> **EXERCISE AIM**: Every line of the data, first to last, must be written out unchanged.

> **DATA**:
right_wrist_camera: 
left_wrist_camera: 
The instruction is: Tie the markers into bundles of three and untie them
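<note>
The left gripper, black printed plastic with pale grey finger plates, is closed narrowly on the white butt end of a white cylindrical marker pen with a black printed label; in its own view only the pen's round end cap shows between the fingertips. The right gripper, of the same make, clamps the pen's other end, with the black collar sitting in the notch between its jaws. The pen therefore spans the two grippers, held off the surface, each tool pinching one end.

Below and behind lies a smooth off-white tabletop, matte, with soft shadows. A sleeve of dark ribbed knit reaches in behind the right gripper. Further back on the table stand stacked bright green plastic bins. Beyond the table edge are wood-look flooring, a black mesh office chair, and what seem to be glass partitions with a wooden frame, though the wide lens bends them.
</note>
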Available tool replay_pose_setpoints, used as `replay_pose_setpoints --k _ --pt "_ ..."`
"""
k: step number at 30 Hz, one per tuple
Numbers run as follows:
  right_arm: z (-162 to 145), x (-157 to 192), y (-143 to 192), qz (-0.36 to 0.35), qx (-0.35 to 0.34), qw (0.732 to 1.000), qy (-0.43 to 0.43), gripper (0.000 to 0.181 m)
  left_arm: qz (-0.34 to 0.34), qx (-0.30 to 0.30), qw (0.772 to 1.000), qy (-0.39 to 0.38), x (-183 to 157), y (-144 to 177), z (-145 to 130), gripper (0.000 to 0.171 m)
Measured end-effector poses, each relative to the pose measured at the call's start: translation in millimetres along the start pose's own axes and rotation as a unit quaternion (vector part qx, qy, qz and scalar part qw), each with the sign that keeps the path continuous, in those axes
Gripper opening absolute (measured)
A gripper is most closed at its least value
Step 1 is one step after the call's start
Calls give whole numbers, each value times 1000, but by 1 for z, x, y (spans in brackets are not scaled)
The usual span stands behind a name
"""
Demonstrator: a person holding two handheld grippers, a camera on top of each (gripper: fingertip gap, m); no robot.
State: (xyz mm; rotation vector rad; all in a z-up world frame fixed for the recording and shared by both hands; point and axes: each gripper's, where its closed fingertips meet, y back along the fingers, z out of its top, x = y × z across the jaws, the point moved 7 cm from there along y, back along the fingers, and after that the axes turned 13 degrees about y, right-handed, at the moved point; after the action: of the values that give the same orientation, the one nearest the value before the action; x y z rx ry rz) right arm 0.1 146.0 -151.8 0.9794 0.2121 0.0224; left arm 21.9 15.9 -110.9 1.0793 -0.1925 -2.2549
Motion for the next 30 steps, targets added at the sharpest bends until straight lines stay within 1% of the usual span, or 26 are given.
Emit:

> **REPLY**:
right_wrist_camera: 
left_wrist_camera: 
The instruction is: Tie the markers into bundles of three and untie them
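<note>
The left gripper, black printed plastic with pale grey finger plates, is closed narrowly on the white butt end of a white cylindrical marker pen with a black printed label; in its own view only the pen's round end cap shows between the fingertips. The right gripper, of the same make, clamps the pen's other end, with the black collar sitting in the notch between its jaws. The pen therefore spans the two grippers, held off the surface, each tool pinching one end.

Below and behind lies a smooth off-white tabletop, matte, with soft shadows. A sleeve of dark ribbed knit reaches in behind the right gripper. Further back on the table stand stacked bright green plastic bins. Beyond the table edge are wood-look flooring, a black mesh office chair, and what seem to be glass partitions with a wooden frame, though the wide lens bends them.
</note>
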Available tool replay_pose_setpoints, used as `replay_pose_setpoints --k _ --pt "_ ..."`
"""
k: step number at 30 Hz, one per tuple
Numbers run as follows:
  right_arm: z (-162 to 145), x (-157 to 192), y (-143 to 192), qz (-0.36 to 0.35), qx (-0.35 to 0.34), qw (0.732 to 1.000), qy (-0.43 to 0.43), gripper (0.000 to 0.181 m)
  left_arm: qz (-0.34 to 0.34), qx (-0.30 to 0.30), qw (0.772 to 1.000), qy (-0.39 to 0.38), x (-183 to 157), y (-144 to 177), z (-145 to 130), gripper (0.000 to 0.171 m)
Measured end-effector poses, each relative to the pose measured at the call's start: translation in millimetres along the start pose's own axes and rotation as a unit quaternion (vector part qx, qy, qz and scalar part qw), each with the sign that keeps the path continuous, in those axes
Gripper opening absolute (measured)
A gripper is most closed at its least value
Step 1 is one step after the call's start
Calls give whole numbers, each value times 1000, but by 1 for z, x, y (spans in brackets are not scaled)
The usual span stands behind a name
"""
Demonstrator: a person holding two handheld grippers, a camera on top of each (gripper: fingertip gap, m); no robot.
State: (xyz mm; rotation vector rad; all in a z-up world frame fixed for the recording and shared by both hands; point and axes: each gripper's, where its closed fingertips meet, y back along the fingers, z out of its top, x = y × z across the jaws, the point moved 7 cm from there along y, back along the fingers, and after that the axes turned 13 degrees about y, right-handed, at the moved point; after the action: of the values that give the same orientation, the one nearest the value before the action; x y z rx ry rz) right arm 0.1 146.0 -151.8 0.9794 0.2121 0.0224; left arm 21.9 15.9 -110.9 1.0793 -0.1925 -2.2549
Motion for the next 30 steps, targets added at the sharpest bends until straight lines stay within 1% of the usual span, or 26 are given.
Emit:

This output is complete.